Prof. Schaaf explained to me by email on several issues connected with MDR-TB, including why drug-resistant TB should be considered and screened for when children respond poorly to drug-sensitive TB treatment.
Considering that children aged under five years have very few bacilli in the sputum, how is a diagnosis made for MDR-TB even when the index case in the same household has been diagnosed with MDR-TB?
Children in contact with a household index case with MDR-TB should be managed as if they are infected (or have disease) by the same organism (TB bacillus/TB bug) as the index case. Infection means they have the TB bug in their bodies, but do not yet have TB disease (no symptoms, clinically well, normal chest X-ray) while TB (TB disease) means the children have symptoms and/or signs of TB disease and/or an abnormal chest X-ray showing that the infection has developed into disease.
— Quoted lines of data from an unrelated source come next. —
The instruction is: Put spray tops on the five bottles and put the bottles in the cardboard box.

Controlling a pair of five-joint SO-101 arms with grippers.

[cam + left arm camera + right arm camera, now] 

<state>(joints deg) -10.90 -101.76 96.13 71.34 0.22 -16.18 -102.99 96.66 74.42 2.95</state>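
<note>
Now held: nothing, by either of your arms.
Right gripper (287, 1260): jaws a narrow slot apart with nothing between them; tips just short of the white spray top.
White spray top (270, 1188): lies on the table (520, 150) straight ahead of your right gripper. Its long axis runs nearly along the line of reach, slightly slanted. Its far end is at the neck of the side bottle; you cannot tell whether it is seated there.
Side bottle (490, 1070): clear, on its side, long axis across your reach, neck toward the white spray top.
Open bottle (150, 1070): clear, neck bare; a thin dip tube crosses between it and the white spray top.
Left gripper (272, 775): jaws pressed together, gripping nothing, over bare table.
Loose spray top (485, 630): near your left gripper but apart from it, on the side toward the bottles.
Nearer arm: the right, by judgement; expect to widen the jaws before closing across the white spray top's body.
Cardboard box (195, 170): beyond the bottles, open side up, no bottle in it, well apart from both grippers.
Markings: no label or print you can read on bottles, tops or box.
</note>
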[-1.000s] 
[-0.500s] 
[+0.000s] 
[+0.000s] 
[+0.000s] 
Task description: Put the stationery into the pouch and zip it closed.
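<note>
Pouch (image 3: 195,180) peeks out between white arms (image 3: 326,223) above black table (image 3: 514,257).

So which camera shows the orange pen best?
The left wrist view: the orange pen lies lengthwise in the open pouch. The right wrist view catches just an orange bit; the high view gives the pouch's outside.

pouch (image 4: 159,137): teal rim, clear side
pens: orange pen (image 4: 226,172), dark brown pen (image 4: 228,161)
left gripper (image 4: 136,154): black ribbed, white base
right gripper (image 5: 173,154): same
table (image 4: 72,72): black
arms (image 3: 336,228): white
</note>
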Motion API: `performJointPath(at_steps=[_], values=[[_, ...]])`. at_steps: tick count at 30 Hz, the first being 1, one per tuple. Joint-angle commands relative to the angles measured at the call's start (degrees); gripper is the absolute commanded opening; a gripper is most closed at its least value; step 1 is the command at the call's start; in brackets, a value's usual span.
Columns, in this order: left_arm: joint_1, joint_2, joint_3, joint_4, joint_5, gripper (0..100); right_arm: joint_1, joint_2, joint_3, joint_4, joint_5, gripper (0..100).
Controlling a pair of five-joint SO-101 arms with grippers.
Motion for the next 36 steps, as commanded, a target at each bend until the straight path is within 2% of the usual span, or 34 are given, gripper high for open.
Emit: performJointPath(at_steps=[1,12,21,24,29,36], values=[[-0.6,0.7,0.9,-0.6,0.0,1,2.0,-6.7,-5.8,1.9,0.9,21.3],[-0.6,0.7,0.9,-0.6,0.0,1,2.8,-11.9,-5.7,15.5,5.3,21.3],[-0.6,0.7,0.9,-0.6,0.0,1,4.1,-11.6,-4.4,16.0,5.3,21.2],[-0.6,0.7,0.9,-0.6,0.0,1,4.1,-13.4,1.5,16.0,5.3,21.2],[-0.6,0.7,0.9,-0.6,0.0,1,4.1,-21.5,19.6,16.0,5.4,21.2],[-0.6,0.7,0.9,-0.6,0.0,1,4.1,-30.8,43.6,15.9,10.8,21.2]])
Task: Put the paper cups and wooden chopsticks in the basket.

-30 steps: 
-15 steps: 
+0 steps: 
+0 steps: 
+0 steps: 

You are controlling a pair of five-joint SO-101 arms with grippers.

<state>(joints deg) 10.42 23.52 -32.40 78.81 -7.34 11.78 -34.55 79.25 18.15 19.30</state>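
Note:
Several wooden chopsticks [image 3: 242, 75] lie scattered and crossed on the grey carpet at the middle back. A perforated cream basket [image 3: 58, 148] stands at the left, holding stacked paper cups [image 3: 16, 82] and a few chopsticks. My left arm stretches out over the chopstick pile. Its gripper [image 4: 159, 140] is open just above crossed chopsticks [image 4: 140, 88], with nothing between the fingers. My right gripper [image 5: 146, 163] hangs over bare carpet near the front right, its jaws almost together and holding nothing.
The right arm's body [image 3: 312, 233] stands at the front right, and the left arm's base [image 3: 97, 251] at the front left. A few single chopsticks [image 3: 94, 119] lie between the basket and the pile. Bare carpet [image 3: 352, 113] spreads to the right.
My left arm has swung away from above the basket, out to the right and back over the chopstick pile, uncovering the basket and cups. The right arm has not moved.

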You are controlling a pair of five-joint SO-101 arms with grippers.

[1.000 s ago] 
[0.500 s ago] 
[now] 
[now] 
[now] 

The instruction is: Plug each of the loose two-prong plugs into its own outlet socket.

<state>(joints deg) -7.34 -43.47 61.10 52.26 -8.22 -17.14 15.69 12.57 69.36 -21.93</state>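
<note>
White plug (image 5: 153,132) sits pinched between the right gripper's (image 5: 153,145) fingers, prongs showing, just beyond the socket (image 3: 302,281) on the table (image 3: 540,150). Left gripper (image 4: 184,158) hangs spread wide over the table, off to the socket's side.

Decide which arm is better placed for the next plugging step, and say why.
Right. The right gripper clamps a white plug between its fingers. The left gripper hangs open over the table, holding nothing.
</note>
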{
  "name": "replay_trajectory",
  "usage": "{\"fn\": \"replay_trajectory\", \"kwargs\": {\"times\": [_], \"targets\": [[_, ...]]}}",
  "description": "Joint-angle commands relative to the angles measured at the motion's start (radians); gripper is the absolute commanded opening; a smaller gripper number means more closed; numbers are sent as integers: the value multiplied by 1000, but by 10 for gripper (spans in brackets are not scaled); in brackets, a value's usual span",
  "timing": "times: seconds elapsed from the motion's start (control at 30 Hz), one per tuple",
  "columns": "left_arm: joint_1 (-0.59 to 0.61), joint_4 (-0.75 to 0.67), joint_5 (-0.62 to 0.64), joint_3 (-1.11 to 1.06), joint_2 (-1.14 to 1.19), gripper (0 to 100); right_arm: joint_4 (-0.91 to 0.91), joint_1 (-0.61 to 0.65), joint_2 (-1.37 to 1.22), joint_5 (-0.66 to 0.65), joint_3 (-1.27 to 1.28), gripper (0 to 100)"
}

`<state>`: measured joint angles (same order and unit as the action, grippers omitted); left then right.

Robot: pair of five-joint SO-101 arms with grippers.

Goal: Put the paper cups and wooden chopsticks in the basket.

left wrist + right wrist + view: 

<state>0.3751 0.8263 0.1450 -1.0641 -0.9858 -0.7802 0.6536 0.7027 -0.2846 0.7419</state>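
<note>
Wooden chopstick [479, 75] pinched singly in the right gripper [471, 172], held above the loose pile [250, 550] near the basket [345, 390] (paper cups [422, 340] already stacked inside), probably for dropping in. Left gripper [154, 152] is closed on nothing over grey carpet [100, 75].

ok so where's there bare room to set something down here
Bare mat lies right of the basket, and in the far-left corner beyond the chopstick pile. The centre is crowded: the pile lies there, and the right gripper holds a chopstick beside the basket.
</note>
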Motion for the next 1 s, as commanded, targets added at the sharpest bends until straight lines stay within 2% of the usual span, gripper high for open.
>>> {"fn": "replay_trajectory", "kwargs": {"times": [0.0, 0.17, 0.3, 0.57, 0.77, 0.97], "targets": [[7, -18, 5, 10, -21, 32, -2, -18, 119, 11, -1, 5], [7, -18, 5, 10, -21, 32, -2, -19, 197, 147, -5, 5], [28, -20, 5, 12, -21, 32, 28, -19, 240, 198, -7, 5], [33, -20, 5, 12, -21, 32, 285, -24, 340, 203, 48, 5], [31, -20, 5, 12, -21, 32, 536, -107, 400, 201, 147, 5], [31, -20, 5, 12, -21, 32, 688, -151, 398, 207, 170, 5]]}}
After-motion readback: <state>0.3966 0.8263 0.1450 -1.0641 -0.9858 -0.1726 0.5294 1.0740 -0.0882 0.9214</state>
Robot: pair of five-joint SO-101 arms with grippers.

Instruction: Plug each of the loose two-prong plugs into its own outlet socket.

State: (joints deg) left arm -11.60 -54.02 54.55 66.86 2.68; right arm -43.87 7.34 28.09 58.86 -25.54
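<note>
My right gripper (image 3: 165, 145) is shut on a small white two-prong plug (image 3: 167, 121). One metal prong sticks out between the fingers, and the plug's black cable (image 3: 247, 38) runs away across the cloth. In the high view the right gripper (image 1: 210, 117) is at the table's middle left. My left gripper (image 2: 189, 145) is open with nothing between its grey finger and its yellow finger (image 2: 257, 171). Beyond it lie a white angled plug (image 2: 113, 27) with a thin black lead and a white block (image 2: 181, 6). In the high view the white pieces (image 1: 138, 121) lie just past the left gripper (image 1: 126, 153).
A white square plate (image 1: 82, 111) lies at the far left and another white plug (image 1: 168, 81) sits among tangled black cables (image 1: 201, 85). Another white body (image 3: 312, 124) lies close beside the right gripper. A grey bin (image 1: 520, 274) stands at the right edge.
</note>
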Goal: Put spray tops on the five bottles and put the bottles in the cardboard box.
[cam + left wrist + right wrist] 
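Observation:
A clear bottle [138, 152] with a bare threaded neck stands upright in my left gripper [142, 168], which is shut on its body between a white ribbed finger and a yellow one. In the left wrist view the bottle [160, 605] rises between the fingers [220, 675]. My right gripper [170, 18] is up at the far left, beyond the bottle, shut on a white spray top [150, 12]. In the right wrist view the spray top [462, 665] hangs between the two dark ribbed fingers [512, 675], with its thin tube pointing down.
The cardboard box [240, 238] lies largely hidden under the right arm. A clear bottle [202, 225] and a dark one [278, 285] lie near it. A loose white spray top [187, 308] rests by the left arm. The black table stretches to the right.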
In case of infection after exposure to an MDR-TB case, the organism will usually not be found in the sputum of the child, but in case of disease, health-care workers can get samples of sputum (or gastric aspirates) to try and confirm that the child has the same TB organism as the adult index case.
Our experience in South Africa, a high TB incidence country, is that when we do find the TB organism in the child it is the same as in the identified MDR-TB case in 80 to 90 per cent of cases. Unfortunately, because of the fewer number of organisms in children, even if they do have TB disease, it is only possible to get positive cultures in about 40 per cent of cases. Therefore, if a child develops TB with a known MDR-TB index case, the child should empirically be managed as having MDR-TB — the same as in the adult case — until proven otherwise.
How common are facilities to collect sputum samples using gastric and bronchoalveolar lavages in South Africa?
The main specimen types collected from children with lung TB are gastric aspirates or gastric washings, induced sputum or expectorated sputum (the latter if they can cough and spit out sputum effectively — usually by those >6 years of age).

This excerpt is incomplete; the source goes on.